Für Unmut unter den Protestierenden sorgt außerdem die aus ihrer Sicht nicht immer positive Berichterstattung der deutschen Medien. Die Forderung, vor Ort anwesende Journalisten aufmerksamer zu beobachten, findet breite Zustimmung. „Kontrolle ist natürlich gut!“, ruft einer der Redner seinen Zuhörern zu und erntet für diese bedenkliche Aussage überraschend positive Reaktionen. Durch die hier geforderte Überwachung und Mitgestaltung der eigenen Außenwirkung wird der Wachhund Medien an die Leine gelegt und der zuvor ausgerufene Grundsatz der Transparenz scheint unmittelbar gefährdet. So schnell kann die Mahnwache zur Wahnmache werden.

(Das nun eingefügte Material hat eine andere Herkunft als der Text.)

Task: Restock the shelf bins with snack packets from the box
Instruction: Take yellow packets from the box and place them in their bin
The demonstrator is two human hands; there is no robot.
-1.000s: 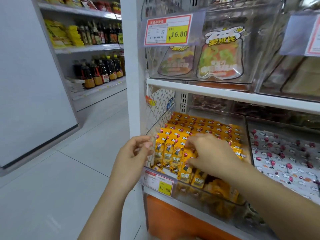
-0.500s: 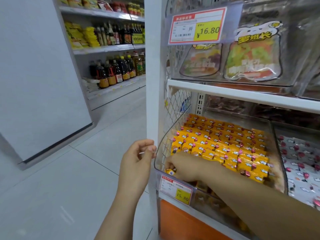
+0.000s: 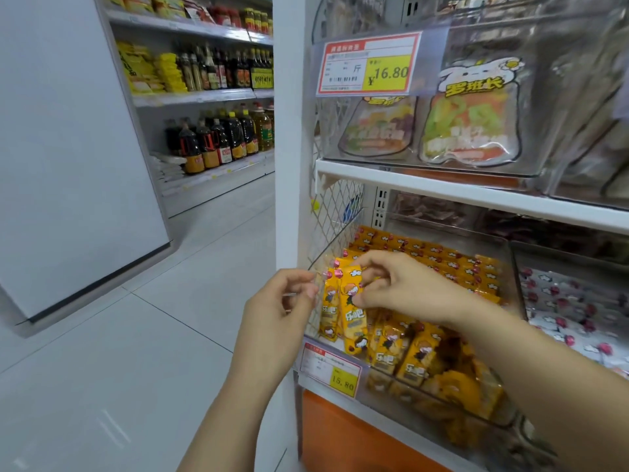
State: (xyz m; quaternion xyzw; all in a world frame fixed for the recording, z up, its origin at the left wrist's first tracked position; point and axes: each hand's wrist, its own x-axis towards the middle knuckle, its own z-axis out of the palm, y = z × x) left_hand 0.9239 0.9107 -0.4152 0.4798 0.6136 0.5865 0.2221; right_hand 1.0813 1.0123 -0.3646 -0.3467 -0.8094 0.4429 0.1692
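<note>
A clear plastic shelf bin [image 3: 340, 243] on the lower shelf is packed with yellow snack packets [image 3: 452, 267] in rows. My right hand [image 3: 405, 287] pinches two upright yellow packets [image 3: 352, 311] at the bin's front left corner. My left hand [image 3: 282, 308] hovers just left of them by the bin's left wall, its fingers curled with the fingertips near the packets' top edge; whether it touches them I cannot tell. More yellow packets [image 3: 418, 356] stand along the bin's front wall. The box is out of view.
A price tag reading 15.80 [image 3: 332, 367] hangs on the bin's front. To the right sits a bin of white packets [image 3: 571, 308]. Above is a shelf with bagged snacks [image 3: 469, 127] and a 16.80 tag [image 3: 369, 66]. Bottles [image 3: 218, 141] line shelves across the tiled aisle.
My right hand has come up from low at the bin's front with two yellow packets pinched upright. My left hand stays by the bin's left wall.
</note>
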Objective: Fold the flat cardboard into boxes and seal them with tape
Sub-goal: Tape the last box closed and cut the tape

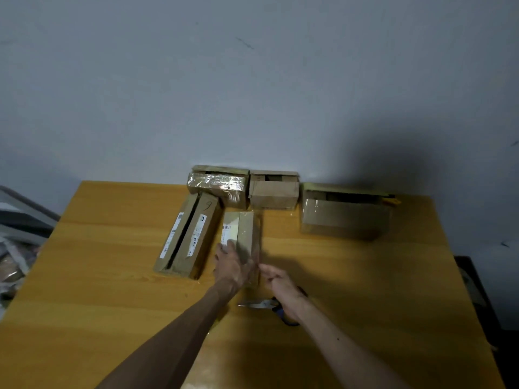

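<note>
Head view: box (247, 231) on counter (112, 276).
Left grip (230, 262) lies flat on it; right grip (276, 280) curled beside, hold unclear; scissors (259, 304) below.

On the table (365, 276), three boxes stand in a row along the far edge against the wall (252, 80): a left box (217, 189), a middle box (273, 192) touching it, and a large box (345, 217) apart to the right. In front of the left box lies a long box (188, 237); just right of it lies a small box (244, 234). The left hand (230, 265) rests on the small box's near end, with the right hand (280, 287) just beside it. Scissors (261, 304) lie nearer, partly under the right hand.
</note>
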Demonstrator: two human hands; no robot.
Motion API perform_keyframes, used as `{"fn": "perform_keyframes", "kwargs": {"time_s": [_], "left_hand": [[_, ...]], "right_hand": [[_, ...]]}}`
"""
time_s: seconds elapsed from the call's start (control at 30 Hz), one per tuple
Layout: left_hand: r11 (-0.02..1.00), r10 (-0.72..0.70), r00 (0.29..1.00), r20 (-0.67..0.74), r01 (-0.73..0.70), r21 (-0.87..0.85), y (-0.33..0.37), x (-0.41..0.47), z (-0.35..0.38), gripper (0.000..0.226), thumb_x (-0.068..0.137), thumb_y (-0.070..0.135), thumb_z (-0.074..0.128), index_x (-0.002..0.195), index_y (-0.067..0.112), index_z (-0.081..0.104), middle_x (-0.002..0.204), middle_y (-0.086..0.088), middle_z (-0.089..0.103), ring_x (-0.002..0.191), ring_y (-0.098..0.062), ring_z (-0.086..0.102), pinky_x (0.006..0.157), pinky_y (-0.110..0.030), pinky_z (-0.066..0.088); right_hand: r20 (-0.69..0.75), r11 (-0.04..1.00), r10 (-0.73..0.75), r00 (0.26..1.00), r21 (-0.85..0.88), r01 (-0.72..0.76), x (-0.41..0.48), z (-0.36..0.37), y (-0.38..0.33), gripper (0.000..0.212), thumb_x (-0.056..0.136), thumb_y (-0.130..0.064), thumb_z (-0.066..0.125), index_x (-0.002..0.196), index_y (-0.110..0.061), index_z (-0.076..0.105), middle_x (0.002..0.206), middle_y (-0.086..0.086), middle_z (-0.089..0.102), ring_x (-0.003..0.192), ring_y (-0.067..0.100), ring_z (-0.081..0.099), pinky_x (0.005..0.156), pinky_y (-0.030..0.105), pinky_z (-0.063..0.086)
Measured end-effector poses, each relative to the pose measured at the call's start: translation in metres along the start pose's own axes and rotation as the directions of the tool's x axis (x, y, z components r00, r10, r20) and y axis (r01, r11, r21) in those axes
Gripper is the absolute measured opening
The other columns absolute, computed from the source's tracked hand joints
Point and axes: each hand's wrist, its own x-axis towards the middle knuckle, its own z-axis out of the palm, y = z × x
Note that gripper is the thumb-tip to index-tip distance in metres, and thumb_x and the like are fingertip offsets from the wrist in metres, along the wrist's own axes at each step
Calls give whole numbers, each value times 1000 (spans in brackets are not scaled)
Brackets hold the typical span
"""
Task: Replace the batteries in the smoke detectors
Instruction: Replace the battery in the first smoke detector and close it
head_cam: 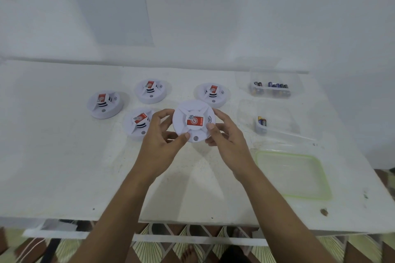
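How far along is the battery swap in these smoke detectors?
Done: nothing visibly finished; the near clear plastic tub holds a battery or two. In hand: left hand and right hand grip one round white smoke detector, seemingly unopened. Left: four matching detectors sit on the white table; the far clear tub holds more batteries.

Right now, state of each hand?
Left hand: grips the smoke detector at its left rim.
Right hand: grips its right rim.

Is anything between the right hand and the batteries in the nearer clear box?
Nothing visible does. The right hand grips the smoke detector with the left hand; only bare table lies between it and the nearer clear box.
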Motion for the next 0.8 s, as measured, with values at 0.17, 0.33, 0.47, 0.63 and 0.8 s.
{"fn": "perform_keyframes", "kwargs": {"time_s": [0.17, 0.33, 0.47, 0.63, 0.8], "left_hand": [[1000, 0, 1000, -21, 0, -13, 4, 1, 5, 58, 82, 21, 79, 127, 34, 44, 130, 15, 59, 96, -3, 70, 73, -17, 55], [1000, 4, 998, -55, -4, -3, 7, 3, 11, 57, 82, 22, 79, 127, 35, 45, 125, 22, 56, 97, 0, 68, 73, -12, 54], [1000, 13, 998, -62, -12, 19, 11, 5, 17, 56, 83, 22, 78, 126, 36, 45, 119, 31, 54, 96, 9, 65, 70, -7, 50], [998, 39, 997, -67, -35, 54, 16, 11, 20, 53, 83, 26, 78, 128, 33, 52, 120, 31, 57, 103, 4, 64, 73, -8, 50], [998, 28, 997, -73, -24, 51, 18, 15, 24, 53, 82, 30, 79, 129, 31, 54, 126, 24, 60, 95, 1, 69, 83, -21, 57]], "right_hand": [[10, 1000, 3, 1000, -5, -3, 6, -4, -3, 38, 103, -34, 55, 140, -41, 52, 115, -1, 70, 92, 10, 71, 79, 22, 58], [38, 1000, 9, 999, -5, -9, 11, -11, -6, 39, 103, -35, 53, 142, -41, 51, 115, -5, 71, 93, 8, 70, 80, 20, 57], [58, 999, 33, 998, -17, -32, 15, -19, -4, 41, 105, -34, 50, 145, -39, 47, 117, -6, 71, 97, 9, 71, 87, 25, 58], [72, 998, 38, 997, -46, -35, 22, -29, -5, 42, 106, -33, 48, 148, -37, 46, 118, -6, 72, 98, 9, 71, 94, 30, 56], [83, 996, 11, 996, -92, -3, 28, -37, -9, 40, 105, -33, 49, 146, -36, 47, 112, -7, 70, 91, 8, 71, 90, 30, 56]]}}
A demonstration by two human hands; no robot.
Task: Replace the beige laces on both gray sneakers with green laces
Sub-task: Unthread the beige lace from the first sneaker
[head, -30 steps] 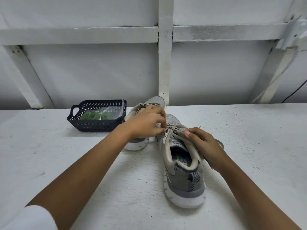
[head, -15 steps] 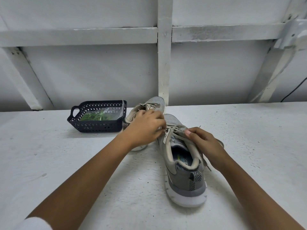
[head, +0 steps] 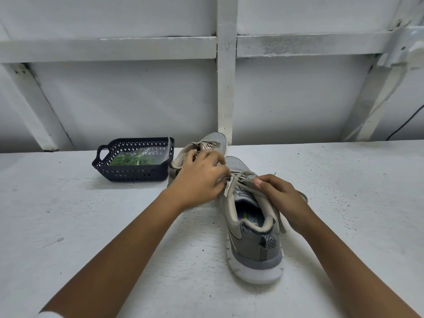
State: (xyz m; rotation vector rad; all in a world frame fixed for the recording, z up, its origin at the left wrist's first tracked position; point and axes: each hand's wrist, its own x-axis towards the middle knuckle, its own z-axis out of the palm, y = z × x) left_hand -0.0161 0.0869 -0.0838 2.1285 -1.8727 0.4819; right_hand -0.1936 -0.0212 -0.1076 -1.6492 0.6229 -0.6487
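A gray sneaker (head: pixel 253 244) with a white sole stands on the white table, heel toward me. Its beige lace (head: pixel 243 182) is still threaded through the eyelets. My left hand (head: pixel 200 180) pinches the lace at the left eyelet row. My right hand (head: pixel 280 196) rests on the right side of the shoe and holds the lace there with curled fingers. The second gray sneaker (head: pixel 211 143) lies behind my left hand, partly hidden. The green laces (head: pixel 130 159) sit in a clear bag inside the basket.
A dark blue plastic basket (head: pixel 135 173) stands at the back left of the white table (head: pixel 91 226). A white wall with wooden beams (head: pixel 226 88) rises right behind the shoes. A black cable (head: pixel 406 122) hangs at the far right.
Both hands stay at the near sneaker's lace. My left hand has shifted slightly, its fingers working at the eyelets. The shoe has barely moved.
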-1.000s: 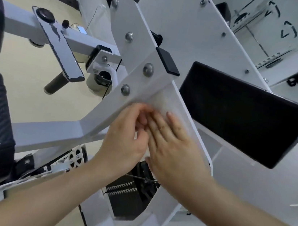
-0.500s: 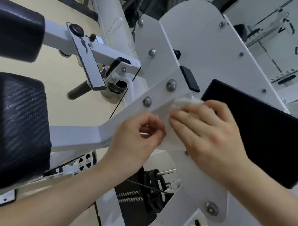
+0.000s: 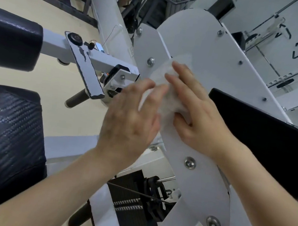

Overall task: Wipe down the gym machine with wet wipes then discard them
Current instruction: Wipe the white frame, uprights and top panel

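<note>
Only flat pressure keeps the wet wipe (image 3: 172,100) on the tilted white plate (image 3: 209,50) of the gym machine. If that pressure is eased, the wipe could slide off and drop toward the weight stack (image 3: 126,195) below. The wipe is bunched rather than spread, so patches of the plate may be missed, and it could be snagged on the bolt (image 3: 150,61) just to the far left. A damp smear could also be carried onto the black pad (image 3: 255,136) at the right if the stroke runs wide.

The wipe is held against the plate under the outstretched fingers of the right hand (image 3: 196,119), with the thumb laid at its near edge. Its left edge is touched by the straight fingers of the left hand (image 3: 132,118), which is blurred. Neither hand is closed around it. The wipe lies between the two hands, near the plate's left rim.
</note>
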`<action>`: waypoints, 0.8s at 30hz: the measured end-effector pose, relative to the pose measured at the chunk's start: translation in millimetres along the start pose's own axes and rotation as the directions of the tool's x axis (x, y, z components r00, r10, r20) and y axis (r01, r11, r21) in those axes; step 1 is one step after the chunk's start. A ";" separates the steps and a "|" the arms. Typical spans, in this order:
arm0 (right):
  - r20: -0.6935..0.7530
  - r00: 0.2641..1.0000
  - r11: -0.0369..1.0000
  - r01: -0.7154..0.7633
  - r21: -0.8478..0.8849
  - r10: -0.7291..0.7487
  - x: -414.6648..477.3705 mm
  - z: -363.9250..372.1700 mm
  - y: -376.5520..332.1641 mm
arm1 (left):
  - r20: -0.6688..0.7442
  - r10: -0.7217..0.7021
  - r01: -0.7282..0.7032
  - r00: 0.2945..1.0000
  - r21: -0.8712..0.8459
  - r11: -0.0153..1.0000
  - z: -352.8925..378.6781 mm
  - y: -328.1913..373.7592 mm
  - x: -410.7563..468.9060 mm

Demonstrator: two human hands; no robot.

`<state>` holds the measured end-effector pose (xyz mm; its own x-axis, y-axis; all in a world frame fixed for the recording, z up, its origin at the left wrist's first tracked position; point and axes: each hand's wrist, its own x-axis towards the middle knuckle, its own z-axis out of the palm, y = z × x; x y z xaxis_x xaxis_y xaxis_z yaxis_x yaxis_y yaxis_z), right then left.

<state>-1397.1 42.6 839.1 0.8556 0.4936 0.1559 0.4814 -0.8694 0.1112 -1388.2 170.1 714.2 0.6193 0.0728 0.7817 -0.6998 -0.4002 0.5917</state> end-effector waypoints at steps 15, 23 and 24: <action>-0.021 0.995 0.964 0.086 -0.252 -0.094 1.9 5.1 -7.7 | 0.255 -0.109 0.179 0.961 -0.270 0.946 46.7 -19.1 -31.7; -0.301 0.952 0.997 -0.072 -0.039 0.057 0.7 6.1 -11.2 | 0.256 -0.492 0.483 0.832 -0.769 0.419 35.8 12.7 50.3; -0.305 0.949 0.996 -0.092 -0.010 0.085 0.7 5.0 -12.0 | 0.200 -0.461 0.453 0.865 -0.707 0.543 45.5 15.3 47.5</action>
<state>-1401.3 53.3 832.9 0.7945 0.4006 0.4564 0.3981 -0.9111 0.1066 -1353.3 125.9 751.4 0.9291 0.0646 0.3641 -0.3513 0.4617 0.8145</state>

Die Versammlung ist beendet, die Menge verteilt sich. Ein mit Pylonen sauber abgetrennter Kreis am Fuße eines kleinen Hügels weckt unsere Aufmerksamkeit. Zwei Artisten jonglieren dort mit brennenden Fackeln, begleitet von hanseatischer Folklore. Am Ende der Vorstellung bedankt sich das Publikum und spendet artig Applaus. Lange nachdem sich die Letzten in ihre Zelte zurückgezogen haben, markieren zwei Pylonen noch immer die heiße Feuerstelle. Spätestens jetzt wird der Unterschied zu Madrid und New York offensichtlich. „In Deutschland kann es keine Revolution geben, weil man dazu den Rasen betreten müsste“, konstatierte Stalin 1918 angesichts der gescheiterten kommunistischen Staatsgründung. Den Rasen vor der EZB haben die Protestierenden von „Occupy Frankfurt“ zumindest betreten.